Among the lines below, take the one holding "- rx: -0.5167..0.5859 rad", the one holding "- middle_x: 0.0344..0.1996", and all lines between them. Set them down exactly.

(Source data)
************

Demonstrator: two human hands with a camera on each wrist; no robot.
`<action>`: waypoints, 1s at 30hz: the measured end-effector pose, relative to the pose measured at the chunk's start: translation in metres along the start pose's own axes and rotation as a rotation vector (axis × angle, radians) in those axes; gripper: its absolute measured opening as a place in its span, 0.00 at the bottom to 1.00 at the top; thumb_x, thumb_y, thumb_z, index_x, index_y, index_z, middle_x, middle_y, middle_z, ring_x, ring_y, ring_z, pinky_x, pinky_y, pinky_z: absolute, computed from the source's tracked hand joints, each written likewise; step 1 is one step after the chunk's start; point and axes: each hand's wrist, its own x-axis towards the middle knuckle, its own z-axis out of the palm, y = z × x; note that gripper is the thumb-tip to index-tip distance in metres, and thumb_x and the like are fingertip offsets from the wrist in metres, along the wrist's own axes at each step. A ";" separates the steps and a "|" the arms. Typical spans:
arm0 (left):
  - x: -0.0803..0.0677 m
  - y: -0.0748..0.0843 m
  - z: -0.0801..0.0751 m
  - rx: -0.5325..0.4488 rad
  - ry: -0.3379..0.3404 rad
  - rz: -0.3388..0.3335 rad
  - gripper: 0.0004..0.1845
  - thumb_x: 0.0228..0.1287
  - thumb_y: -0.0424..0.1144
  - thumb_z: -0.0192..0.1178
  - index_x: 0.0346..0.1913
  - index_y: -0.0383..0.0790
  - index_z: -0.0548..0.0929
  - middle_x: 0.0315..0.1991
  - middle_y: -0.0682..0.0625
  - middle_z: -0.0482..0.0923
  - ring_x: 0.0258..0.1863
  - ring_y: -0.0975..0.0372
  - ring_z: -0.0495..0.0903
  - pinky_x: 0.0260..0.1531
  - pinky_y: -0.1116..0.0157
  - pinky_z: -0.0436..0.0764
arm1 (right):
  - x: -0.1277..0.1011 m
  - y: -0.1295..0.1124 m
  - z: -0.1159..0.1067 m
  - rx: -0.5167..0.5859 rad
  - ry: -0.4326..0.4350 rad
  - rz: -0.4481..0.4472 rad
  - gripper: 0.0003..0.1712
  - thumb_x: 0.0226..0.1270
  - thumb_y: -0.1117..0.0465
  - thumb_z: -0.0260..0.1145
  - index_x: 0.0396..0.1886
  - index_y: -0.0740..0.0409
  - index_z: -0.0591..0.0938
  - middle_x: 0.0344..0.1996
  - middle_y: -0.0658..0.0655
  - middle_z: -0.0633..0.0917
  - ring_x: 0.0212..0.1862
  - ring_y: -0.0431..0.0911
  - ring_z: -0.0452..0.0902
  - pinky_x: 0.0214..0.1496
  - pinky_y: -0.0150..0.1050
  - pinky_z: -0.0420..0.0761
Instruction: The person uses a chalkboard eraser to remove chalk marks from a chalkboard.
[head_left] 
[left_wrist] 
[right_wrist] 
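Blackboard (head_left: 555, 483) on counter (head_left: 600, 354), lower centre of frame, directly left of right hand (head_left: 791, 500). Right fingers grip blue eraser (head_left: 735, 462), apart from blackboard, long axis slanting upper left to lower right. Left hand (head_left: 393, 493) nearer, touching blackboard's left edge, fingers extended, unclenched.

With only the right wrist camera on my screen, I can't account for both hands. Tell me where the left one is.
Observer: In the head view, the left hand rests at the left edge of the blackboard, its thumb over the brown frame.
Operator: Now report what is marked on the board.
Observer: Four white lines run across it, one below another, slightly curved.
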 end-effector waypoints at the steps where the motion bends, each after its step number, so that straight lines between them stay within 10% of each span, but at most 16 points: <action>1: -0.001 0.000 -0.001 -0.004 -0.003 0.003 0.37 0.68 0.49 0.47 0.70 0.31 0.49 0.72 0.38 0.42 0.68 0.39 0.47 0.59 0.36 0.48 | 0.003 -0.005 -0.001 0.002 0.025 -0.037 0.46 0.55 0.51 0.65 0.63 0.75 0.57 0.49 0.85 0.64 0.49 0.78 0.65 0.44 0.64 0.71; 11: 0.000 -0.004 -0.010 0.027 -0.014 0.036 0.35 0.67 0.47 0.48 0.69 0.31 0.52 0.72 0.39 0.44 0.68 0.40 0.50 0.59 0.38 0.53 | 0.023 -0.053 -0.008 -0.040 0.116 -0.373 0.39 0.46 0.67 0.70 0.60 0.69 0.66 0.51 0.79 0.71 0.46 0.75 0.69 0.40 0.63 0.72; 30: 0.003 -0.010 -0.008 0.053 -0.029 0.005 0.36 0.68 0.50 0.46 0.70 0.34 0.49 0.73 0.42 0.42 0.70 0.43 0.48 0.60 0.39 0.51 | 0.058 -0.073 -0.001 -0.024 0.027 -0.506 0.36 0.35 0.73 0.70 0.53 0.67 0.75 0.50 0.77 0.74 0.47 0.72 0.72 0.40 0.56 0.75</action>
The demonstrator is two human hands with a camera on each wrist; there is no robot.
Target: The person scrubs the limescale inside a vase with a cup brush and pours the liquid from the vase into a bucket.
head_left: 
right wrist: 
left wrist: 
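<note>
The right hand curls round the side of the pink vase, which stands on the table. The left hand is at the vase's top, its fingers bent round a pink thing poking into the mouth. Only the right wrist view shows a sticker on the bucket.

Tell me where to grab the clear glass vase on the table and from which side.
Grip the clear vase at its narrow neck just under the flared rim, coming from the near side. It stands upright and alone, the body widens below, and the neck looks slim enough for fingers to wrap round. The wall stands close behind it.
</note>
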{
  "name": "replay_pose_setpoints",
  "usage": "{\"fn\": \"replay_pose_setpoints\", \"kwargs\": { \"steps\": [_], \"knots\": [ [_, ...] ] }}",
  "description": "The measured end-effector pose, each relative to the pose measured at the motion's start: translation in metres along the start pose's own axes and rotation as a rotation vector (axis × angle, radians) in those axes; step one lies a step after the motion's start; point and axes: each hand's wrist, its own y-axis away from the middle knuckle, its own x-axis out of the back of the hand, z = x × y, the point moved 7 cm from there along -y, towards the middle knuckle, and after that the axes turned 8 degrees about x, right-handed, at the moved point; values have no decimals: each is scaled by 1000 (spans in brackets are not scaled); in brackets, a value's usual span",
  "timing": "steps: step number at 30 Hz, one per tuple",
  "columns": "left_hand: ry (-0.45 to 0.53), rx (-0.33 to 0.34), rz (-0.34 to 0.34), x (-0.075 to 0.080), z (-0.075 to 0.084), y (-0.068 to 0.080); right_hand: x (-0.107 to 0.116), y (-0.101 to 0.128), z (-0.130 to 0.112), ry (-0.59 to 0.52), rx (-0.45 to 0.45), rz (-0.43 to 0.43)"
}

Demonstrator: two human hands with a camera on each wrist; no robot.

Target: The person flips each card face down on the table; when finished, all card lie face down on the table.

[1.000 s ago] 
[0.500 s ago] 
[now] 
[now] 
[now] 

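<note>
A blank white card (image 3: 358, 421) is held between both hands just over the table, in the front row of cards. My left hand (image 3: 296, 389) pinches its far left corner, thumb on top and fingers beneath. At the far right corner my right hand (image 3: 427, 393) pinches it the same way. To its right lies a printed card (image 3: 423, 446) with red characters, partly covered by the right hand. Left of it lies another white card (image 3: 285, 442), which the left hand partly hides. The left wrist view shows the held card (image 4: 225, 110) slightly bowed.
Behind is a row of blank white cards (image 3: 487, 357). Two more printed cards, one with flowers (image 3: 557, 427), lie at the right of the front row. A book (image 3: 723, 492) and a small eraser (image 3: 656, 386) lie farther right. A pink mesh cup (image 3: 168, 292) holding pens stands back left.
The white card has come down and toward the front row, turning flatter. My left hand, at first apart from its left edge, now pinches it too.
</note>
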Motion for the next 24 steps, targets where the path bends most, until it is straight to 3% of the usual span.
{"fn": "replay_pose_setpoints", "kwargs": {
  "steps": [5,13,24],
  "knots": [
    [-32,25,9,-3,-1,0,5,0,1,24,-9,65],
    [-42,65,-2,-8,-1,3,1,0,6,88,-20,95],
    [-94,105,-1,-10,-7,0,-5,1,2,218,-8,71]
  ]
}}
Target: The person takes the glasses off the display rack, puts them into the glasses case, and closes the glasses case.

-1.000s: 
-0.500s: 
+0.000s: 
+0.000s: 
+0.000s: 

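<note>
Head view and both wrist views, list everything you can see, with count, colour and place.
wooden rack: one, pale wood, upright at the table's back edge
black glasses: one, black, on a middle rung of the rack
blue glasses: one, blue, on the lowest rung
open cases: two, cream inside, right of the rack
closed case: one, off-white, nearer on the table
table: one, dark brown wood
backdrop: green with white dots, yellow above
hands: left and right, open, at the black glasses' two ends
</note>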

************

Exercise response:
  - rx: -0.5167..0.5859 rad
  - ry: -0.4326..0.4350 rad
  - rz: -0.4481..0.4472 rad
  - gripper: 0.0003..0.1712
  - thumb_x: 0.0226..0.1270
  - thumb_y: -0.1117..0.0465
  - thumb_z: -0.0260..0.1145
  - index_x: 0.0396..0.1886
  - index_y: -0.0740..0.0409
  - index_z: -0.0591..0.0938
  - middle_x: 0.0344..0.1996

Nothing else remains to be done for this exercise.